What the heck?

t byfield tbyfield at panix.com
Mon Dec 13 21:38:41 PST 1999



> Date: Mon, 13 Dec 1999 17:04:18 -0600
> From: "christian a. gregory" <chrisgregory11 at email.msn.com>


> I've been watching this exchange with some, umm, fascination. Don't ask why:
> I don't know.

'i know exactly what you mean.'


> Anyway: the predeliction to interpret contingent events as justifying one's
> worldview is not Reaganite--it did not begin or end with him. Else, there

bien sur, it goes back, oh, ~2500 years that i can think of. but to dwell on the gruesomes of the recent form that *is* reaganite --the cadence of appeals for affirmation, the shrill sneer aimed at bogosifized caricatures, the smug baiting, etc.--i really was trying to avoid this. in no small part because jordan (hi jordan) is absolutely at the witty and charming end of the spectrum (the long-distant unwitty and uncharming other end being stooges like limbaugh). and i use 'reaganite' rather than, say, 'eighties' be- cause the discursive shift that marked this period was almost ob- sessively personal: witness the GOP's lingering fascination with the reaganite dynasty in the form of 'dubya.' i swear, about the only conceptual tool that'll prepare anyone to grok the eighties is wigged-out anthro about sovereignty a la georges dumezil. any- way, neocons are far and away the masters of pissing and moaning (hence their constant need to attribute this to 'liberals' etc.), and i think jordan's 'needling' of doug can be read in this kind of light--which is why i noted its perpetually premature valedic- torian emphasis, the 'see! see! told you so!' positivist mantra.

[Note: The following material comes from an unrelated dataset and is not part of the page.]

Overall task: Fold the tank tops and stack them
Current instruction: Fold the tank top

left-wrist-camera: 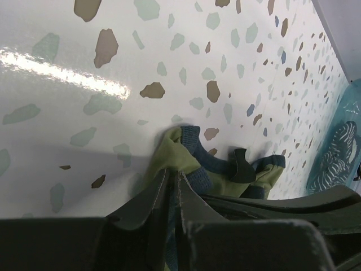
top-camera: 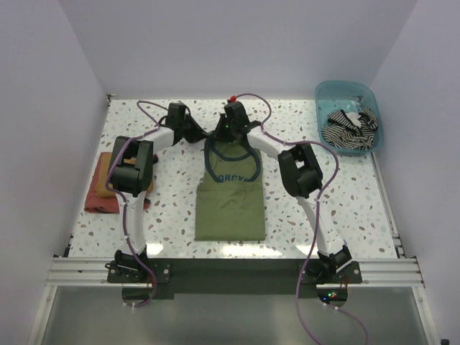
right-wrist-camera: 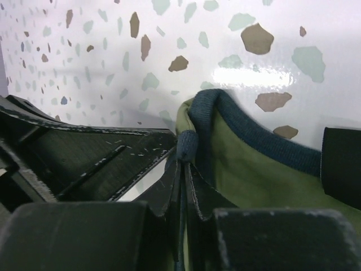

> > you can argue that a handful of 'slick' technical policies
> > have negated forces that might lead to a 'correction,' but
> > i think that kind of argument is intensely naive. it fails
> > to address hard-to-quantify cultural factors, which in the
> > long run are much more powerful than social engineering by
> > means of tax policies. 'imo,' natch.
> >
> > i'm real bullish on the cultural front.
>
> Me too, but I thought the whole part about people getting up and putting on
> suits and basically refusing to do anything but buy (or rather, hold on to
> cash) *was* cultural. Tax policies that support the market, after all, don't
> say anything about how participants will act in the market--i.e. buying
> techs, selling whatever they are selling--which was the point of departure
> for this discussion. Wouldn't all that be due to the culture of the market
> in the U.S.?

it's been cultural with a lowercase 'c' maybe, but if (like me) you're after the uppercase Cultural angle, you should start ask- ing people what they're doing for 'new years' and why. as for what, afaict there are two basic camps: sitting at home, or nip- ping off to the country for the weekend. the why part is where it gets really interesting, insofar as it involves an awful lot of 'i dunno...'

jordan can, of course, assess this as utterly irrelevant and the sign of a mind gone far too soft for anything resembling logic; that's his prerogative. but for my part, beneath all the rump long-boom horseshit i detect a *serious* undercurrent of anxiety and lack of faith in The System. tax policies are nice and fine, and there's no doubt that tinkering with interest rates can pull rabbit after rabbit out of the hat, but ultimately that faith is what this regime needs to perpetuate itself. and it just ain't there.

do you really think that people were jumping out of windows in 1929 because they lost a bunch of money? rubbish. they jumped because their worldview--nay, more, their cosmos--collapsed. and the beauty of it is, it doesn't really matter how many actually did jump, because, when it comes to Culture, quantities cannot hold a candle up to qualities; and much as the 'MIA' embodies a certain failure in vietnam, the plummeting investor embodies a certain failure in finance. that's why i think jordan's analyses are so funny. 15%! well, knock me over with a feather!